■ **EXERCISE REQUIREMENTS**
The answer consists only of the lines from the beginning of the listing below to the line holding "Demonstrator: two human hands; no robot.", inclusive, with every picture removed.

■ **COLLECTED DATA**

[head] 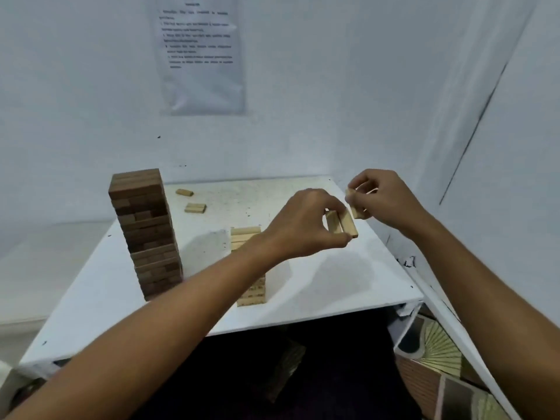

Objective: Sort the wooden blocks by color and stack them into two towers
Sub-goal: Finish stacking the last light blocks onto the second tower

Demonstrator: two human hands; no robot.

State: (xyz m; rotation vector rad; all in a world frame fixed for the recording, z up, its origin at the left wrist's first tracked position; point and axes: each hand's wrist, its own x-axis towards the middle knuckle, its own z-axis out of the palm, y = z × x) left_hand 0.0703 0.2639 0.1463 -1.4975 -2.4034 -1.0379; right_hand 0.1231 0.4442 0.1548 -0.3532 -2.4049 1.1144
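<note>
Clearly most of the sorting is behind you. The dark tower [145,231] stands tall at the left of the white table [318,277], its brown blocks laid in crossed layers and reaching well above everything else. The pale tower [250,268] rises near the middle of the table, much shorter, and your left forearm crosses in front of it so its middle layers are hidden. Your left hand [306,222] pinches two pale blocks [341,223] side by side, held above the table to the right of the pale tower. Your right hand [385,198], just beyond, grips one more pale block [353,203] in curled fingers. Still to be stacked, judging by what lies loose: a small pale pair [195,207] and a single pale block [184,192] at the far side of the table, well apart from both towers. All blocks are short rectangular bars of smooth, matt wood with squared ends; the tabletop is flat, white and speckled with dark marks. A printed sheet [201,53] hangs on the far wall.
</note>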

■ **SOLUTION TO THIS TASK**
[head] 

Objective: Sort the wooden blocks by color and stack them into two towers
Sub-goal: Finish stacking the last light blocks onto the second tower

Demonstrator: two human hands; no robot.

This answer is complete.